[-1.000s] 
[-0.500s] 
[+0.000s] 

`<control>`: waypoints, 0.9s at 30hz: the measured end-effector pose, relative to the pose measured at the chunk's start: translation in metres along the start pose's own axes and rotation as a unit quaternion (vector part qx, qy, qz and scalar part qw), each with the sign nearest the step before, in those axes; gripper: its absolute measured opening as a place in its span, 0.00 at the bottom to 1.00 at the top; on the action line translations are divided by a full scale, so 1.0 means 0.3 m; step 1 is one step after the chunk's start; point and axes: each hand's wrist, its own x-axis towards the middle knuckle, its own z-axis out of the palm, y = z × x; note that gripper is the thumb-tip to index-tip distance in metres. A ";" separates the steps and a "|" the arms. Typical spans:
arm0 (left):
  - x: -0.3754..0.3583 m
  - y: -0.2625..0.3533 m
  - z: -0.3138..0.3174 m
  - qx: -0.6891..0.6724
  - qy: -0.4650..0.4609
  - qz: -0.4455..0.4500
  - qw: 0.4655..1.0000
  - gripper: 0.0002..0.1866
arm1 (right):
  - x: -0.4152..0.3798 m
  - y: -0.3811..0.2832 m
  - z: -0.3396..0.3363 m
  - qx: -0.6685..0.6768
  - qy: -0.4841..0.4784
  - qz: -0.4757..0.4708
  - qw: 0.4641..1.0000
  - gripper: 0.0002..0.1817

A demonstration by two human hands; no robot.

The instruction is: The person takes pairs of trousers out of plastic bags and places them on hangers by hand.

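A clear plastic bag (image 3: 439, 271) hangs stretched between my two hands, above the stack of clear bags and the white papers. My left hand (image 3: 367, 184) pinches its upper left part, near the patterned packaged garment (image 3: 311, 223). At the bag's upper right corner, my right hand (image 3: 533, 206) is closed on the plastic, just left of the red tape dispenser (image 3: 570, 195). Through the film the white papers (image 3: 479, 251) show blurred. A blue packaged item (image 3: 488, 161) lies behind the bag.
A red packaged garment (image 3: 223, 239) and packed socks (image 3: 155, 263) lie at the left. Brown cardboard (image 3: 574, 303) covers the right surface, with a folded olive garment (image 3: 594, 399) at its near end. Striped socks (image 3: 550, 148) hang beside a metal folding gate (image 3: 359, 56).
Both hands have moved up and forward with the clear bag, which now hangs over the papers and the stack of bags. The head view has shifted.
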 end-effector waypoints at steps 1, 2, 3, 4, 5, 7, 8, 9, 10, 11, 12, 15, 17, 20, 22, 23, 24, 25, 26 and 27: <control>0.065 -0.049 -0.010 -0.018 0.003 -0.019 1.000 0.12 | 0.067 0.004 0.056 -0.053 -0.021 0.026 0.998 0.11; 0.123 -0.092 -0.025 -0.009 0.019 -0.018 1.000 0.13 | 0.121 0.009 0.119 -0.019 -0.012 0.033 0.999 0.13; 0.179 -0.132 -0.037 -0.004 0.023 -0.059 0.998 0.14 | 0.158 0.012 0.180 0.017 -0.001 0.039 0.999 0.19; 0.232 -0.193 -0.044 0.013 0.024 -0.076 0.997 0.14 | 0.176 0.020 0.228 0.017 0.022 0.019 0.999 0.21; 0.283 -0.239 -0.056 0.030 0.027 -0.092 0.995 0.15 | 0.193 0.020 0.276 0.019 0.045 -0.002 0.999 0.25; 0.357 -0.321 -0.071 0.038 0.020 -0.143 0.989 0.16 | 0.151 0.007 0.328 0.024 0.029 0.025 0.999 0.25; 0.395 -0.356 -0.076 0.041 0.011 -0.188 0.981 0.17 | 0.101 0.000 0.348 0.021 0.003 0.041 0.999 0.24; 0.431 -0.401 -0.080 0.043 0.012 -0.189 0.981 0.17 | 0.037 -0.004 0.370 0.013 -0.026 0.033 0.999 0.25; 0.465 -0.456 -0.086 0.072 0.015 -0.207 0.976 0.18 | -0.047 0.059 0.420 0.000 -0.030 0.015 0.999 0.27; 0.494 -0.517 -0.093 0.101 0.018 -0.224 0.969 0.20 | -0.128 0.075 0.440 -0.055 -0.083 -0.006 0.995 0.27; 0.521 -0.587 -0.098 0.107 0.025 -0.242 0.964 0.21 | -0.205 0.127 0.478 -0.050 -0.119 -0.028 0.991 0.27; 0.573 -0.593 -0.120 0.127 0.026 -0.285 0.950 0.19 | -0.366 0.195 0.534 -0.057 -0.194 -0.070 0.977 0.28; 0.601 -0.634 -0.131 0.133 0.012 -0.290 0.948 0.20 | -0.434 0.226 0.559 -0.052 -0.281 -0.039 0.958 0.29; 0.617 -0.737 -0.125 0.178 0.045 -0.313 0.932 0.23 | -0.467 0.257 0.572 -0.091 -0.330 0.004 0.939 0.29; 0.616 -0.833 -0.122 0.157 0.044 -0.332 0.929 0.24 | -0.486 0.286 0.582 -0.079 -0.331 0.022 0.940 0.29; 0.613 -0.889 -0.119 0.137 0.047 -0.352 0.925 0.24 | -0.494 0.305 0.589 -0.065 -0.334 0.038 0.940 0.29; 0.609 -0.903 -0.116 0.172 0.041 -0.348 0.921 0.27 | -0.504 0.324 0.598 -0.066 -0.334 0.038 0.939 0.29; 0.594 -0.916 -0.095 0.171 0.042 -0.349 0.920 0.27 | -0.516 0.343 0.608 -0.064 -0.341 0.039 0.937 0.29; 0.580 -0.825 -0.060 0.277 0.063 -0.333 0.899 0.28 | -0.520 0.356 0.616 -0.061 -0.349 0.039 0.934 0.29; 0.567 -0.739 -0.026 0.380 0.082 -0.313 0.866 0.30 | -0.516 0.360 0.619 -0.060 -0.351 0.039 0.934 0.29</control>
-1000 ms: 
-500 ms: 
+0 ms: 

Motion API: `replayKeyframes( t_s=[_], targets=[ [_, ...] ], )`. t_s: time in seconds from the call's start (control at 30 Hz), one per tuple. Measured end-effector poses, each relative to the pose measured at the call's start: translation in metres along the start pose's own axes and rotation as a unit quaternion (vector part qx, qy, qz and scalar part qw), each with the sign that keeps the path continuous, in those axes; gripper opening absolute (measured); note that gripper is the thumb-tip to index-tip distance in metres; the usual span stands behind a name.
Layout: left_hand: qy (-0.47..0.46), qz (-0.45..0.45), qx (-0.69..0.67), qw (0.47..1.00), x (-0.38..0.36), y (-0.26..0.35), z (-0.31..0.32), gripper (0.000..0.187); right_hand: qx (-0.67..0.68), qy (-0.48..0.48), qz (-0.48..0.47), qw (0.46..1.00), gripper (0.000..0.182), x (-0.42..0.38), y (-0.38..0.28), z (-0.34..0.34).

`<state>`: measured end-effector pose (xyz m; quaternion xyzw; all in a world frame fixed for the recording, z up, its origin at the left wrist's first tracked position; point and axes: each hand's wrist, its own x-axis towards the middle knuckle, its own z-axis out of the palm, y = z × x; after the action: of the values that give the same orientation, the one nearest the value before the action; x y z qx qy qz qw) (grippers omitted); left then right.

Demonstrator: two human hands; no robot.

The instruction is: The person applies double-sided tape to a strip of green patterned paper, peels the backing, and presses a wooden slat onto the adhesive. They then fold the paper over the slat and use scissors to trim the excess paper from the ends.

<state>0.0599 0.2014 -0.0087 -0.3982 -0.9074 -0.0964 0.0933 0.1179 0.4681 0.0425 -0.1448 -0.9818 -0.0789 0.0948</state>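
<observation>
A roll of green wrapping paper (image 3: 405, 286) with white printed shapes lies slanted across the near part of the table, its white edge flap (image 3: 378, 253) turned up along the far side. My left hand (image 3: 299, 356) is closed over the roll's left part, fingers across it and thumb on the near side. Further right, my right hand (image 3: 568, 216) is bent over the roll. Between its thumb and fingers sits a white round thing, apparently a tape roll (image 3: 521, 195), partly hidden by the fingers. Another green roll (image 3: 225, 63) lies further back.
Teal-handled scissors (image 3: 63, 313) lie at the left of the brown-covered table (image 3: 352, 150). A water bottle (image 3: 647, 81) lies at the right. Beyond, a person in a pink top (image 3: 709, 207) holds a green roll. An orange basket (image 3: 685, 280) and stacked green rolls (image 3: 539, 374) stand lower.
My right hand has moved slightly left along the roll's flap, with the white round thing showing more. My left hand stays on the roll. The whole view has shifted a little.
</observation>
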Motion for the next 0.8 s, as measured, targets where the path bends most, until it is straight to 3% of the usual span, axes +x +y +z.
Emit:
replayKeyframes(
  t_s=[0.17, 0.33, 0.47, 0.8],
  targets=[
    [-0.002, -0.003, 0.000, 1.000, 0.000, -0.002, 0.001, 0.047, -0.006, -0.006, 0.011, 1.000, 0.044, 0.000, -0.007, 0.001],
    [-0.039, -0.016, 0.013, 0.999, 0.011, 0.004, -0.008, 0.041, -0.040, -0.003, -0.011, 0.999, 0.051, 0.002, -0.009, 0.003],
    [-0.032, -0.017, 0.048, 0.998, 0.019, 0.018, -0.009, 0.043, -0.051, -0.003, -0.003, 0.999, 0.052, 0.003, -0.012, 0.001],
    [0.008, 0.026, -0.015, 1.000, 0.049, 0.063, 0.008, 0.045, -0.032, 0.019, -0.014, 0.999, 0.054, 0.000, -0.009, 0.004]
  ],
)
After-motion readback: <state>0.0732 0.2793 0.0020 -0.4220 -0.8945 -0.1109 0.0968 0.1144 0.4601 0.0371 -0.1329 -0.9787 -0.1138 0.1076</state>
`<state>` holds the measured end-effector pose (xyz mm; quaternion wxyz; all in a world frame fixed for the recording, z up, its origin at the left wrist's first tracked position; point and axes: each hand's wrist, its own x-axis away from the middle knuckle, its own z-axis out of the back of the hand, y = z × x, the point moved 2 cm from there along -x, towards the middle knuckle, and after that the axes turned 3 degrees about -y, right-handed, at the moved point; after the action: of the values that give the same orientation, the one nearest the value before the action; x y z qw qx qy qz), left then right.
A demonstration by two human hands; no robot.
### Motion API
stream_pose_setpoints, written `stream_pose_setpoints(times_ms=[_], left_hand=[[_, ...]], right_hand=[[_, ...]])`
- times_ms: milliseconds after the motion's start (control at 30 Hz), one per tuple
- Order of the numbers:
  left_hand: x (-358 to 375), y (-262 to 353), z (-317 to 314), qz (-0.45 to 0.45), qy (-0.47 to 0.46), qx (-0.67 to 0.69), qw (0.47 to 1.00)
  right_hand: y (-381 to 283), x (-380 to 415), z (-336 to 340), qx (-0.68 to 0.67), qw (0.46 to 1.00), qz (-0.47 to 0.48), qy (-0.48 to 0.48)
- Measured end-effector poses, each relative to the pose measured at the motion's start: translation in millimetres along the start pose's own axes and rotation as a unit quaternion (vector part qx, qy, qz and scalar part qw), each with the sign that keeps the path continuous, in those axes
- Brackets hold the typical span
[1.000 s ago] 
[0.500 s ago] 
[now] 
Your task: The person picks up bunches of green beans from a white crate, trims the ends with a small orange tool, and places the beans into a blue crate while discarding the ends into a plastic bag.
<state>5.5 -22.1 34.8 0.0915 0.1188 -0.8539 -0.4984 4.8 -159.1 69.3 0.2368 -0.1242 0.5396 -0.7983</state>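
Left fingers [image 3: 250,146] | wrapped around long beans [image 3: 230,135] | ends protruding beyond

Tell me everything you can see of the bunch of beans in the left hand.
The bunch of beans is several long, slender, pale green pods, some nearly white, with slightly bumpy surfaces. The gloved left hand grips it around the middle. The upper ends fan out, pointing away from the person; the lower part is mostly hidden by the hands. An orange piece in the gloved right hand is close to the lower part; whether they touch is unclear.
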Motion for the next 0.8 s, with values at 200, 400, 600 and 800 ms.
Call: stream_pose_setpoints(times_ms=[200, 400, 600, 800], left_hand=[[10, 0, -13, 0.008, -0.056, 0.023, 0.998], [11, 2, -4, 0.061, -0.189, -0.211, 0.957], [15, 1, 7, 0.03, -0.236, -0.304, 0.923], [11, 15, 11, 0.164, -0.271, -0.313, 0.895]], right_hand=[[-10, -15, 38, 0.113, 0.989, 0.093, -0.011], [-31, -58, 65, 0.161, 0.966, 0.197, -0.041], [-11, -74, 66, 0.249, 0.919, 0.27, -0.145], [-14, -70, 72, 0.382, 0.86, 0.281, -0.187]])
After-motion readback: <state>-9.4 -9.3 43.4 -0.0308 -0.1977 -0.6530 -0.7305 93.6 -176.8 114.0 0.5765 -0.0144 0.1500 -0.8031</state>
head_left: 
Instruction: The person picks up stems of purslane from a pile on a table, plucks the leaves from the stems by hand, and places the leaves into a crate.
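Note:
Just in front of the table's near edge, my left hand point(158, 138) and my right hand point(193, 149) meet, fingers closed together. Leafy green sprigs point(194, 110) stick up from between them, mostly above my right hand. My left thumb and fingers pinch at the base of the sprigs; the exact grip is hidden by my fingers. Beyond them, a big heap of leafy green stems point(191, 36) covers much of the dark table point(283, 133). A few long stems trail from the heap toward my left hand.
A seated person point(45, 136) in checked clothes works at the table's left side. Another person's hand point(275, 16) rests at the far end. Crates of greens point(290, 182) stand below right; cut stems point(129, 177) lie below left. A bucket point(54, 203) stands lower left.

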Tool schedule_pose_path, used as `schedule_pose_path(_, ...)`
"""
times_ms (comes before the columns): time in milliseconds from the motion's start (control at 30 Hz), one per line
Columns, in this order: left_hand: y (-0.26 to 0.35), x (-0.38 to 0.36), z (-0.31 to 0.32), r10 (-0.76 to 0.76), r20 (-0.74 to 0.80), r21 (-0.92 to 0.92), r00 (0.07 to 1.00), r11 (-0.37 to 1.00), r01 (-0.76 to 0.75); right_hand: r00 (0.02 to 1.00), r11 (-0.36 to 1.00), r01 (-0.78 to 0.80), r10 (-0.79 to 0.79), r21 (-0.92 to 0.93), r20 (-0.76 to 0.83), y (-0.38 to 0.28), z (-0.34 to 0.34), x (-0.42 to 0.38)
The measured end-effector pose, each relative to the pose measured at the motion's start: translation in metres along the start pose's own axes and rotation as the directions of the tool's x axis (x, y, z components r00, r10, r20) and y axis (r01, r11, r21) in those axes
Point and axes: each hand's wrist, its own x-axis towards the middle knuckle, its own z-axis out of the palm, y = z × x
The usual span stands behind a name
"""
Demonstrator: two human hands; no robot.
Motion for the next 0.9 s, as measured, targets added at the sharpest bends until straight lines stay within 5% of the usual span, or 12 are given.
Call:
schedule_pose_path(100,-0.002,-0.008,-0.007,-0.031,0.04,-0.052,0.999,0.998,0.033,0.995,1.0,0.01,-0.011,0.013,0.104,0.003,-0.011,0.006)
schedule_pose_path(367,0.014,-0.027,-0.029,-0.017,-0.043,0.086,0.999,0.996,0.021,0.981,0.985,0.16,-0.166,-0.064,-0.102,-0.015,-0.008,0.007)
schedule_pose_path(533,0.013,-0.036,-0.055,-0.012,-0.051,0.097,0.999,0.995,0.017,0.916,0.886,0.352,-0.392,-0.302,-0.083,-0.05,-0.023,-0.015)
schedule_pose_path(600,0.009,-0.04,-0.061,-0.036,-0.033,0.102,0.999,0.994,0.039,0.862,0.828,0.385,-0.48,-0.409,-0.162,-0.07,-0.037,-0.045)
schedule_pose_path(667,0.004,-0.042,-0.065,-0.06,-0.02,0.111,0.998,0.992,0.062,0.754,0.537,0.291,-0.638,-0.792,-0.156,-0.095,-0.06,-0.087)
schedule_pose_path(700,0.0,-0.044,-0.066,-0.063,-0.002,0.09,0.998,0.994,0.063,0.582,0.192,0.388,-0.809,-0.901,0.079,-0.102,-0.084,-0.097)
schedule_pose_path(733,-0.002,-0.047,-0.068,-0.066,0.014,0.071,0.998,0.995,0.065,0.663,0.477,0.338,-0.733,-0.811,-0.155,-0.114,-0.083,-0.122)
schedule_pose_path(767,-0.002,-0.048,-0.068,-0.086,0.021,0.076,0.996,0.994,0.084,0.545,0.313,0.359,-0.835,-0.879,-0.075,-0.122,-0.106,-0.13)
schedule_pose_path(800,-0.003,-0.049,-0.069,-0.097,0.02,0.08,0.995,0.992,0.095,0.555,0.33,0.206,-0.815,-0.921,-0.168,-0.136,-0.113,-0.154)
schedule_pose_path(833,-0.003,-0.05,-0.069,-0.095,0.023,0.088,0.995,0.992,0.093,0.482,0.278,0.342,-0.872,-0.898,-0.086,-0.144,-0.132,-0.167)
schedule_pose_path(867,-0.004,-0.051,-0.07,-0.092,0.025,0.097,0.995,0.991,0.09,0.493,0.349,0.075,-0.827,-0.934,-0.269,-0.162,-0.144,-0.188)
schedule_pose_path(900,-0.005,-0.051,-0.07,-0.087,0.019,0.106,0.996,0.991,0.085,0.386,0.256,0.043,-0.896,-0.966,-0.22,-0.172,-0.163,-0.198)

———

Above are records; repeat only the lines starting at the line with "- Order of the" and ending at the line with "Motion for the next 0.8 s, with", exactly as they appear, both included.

- Order of the numbers:
  left_hand: x (-358 to 375), y (-262 to 353), z (-317 to 314), qz (-0.45 to 0.45), qy (-0.47 to 0.46), qx (-0.67 to 0.69), qw (0.47 to 1.00)
  right_hand: y (-381 to 283), x (-380 to 415), z (-336 to 340), qx (-0.68 to 0.67), qw (0.46 to 1.00), qz (-0.47 to 0.48), qy (-0.48 to 0.48)
- Measured end-effector poses, each relative to the pose measured at the motion's start: translation in millimetres along the start pose's own axes and rotation as a unit quaternion (vector part qx, qy, qz and scalar part qw), each with the sign that keeps the path continuous, in those axes
- Brackets hold the typical span
[1.000 s ago] 
[0.500 s ago] 
[now] 
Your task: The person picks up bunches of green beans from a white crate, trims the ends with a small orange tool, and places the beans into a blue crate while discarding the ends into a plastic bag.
<state>5.5 -22.1 34.8 0.0915 0.1188 -0.8539 -0.4984 4.8 -159.1 69.3 0.2368 -0.1242 0.5396 -0.7983</state>
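Left fingers [image 3: 250,146] | wrapped around long beans [image 3: 230,135] | ends protruding beyond

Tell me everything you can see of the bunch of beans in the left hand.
The bunch of beans is several long, slender, pale green pods, some nearly white, with slightly bumpy surfaces. The gloved left hand grips it around the middle. The upper ends fan out, pointing away from the person; the lower part is mostly hidden by the hands. An orange piece in the gloved right hand is close to the lower part; whether they touch is unclear.
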Motion for the next 0.8 s, with values at 200, 400, 600 and 800 ms.

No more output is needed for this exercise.